◆ Input data ◆
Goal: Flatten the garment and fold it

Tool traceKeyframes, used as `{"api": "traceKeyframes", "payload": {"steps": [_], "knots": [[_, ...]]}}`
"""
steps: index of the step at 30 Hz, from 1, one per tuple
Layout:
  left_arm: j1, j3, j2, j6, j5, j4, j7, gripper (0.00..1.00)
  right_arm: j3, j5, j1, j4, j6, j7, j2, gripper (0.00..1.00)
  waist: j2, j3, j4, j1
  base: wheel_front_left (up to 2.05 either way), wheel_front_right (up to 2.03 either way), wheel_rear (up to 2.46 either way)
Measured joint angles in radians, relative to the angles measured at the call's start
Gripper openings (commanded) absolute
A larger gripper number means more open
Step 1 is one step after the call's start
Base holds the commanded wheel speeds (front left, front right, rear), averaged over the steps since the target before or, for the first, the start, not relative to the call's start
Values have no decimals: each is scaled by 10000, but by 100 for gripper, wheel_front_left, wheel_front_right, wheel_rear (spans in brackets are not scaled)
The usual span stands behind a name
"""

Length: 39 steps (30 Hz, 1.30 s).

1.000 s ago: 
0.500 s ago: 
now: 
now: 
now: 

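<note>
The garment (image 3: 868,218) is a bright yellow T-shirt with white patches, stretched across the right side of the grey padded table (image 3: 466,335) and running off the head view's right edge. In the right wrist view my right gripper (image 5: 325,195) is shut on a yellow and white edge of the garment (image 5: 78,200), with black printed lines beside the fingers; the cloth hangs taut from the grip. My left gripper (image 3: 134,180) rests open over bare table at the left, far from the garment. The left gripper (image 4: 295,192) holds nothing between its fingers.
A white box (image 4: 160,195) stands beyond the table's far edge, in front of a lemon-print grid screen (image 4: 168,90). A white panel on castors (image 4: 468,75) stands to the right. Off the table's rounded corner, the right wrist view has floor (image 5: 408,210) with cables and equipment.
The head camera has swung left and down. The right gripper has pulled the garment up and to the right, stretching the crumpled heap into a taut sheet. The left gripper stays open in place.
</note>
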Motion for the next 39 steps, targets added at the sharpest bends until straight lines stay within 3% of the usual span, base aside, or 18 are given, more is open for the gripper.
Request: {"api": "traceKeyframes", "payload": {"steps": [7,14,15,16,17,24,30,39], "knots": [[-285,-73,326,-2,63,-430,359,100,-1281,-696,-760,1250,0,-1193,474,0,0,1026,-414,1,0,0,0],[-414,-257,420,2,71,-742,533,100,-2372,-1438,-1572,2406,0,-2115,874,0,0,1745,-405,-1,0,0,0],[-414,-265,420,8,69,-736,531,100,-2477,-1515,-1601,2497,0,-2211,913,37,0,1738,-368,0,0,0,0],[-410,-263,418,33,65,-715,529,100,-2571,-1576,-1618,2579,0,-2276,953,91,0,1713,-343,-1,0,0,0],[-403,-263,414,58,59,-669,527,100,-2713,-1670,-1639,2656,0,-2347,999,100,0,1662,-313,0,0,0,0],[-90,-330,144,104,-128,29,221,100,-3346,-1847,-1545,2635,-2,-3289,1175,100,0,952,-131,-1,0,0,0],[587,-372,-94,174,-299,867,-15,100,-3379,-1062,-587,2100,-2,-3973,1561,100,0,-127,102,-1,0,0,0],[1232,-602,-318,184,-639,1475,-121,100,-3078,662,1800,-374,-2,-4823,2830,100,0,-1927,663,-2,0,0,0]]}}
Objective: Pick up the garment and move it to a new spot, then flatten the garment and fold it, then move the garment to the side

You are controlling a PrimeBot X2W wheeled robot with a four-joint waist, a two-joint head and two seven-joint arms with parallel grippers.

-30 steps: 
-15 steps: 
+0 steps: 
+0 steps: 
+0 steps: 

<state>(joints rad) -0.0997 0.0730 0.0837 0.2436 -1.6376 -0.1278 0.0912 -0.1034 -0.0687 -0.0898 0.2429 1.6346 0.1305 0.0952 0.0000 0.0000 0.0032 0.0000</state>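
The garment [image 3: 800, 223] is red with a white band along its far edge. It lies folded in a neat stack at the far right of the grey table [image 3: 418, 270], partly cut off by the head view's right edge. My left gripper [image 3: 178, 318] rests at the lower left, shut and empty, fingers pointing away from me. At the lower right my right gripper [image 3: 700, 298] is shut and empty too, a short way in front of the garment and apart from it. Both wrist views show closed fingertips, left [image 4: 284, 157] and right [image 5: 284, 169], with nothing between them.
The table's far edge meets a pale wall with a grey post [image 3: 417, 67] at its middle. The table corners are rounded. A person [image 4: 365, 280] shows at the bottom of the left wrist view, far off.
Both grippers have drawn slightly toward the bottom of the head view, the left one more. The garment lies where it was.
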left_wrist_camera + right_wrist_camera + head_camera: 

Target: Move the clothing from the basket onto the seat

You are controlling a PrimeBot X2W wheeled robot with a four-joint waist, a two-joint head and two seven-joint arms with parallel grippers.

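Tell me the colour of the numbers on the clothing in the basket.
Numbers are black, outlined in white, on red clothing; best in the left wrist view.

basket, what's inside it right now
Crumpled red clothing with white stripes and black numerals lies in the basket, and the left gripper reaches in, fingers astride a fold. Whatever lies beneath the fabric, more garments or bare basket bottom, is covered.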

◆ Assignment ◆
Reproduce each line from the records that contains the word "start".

◆ Response box ◆
Measured joint angles in radians, relative to the angles measured at the call's start
Step 1 is one step after the call's start
Base holds the commanded wheel speeds (front left, front right, rear), averaged over the steps since the target before or, for the first, the start, not relative to the call's start

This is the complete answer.